■ **To do**
Write out, unchanged, the lines from the one holding "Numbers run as" to the close of the listing. Both the first and last lines belong in it.

■ **Data segment**

* * *

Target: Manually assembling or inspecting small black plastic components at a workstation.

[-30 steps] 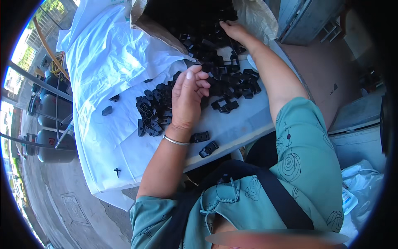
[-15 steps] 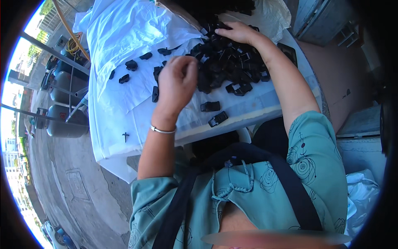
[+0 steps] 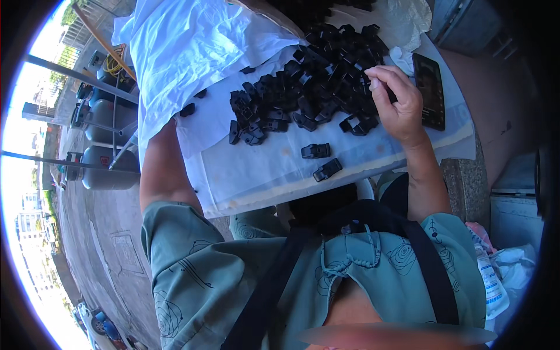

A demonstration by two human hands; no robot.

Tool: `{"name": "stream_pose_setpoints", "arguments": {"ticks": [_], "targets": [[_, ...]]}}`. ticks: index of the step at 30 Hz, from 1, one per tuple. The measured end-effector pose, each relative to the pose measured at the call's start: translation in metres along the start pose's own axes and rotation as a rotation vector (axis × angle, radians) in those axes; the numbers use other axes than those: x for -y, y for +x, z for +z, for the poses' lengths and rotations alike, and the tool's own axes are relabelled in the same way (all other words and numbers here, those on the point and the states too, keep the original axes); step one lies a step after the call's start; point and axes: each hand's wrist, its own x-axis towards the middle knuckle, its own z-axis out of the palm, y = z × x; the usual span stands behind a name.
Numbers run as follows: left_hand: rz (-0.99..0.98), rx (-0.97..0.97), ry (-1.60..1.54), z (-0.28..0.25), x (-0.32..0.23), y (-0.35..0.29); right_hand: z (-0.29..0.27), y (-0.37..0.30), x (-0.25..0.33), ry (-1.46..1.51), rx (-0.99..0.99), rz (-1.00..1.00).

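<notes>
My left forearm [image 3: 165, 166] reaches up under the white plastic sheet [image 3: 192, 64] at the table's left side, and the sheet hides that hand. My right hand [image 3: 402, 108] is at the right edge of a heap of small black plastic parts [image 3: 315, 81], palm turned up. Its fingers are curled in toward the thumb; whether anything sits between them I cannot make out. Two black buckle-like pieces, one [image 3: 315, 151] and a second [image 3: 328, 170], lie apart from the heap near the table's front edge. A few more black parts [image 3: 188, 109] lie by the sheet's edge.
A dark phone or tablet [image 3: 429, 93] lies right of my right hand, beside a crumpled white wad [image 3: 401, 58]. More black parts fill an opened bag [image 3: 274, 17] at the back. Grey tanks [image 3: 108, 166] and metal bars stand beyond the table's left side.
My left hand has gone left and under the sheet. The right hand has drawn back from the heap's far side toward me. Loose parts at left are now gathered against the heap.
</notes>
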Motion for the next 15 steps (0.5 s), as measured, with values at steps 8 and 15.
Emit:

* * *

■ **Output below**
Numbers run as follows: left_hand: rz (-0.99..0.98), rx (-0.97..0.97), ry (-1.60..1.54), z (-0.28..0.25), x (-0.32..0.23), y (-0.35..0.29); right_hand: z (-0.29..0.27), y (-0.37..0.30), x (-0.25..0.33), ry (-1.46..1.51), rx (-0.99..0.99), rz (-1.00..1.00).

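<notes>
My left forearm [image 3: 165, 166] reaches up under the white plastic sheet [image 3: 192, 64] at the table's left side, and the sheet hides that hand. My right hand [image 3: 402, 108] is at the right edge of a heap of small black plastic parts [image 3: 315, 81], palm turned up. Its fingers are curled in toward the thumb; whether anything sits between them I cannot make out. Two black buckle-like pieces, one [image 3: 315, 151] and a second [image 3: 328, 170], lie apart from the heap near the table's front edge. A few more black parts [image 3: 188, 109] lie by the sheet's edge.
A dark phone or tablet [image 3: 429, 93] lies right of my right hand, beside a crumpled white wad [image 3: 401, 58]. More black parts fill an opened bag [image 3: 274, 17] at the back. Grey tanks [image 3: 108, 166] and metal bars stand beyond the table's left side.
My left hand has gone left and under the sheet. The right hand has drawn back from the heap's far side toward me. Loose parts at left are now gathered against the heap.
</notes>
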Motion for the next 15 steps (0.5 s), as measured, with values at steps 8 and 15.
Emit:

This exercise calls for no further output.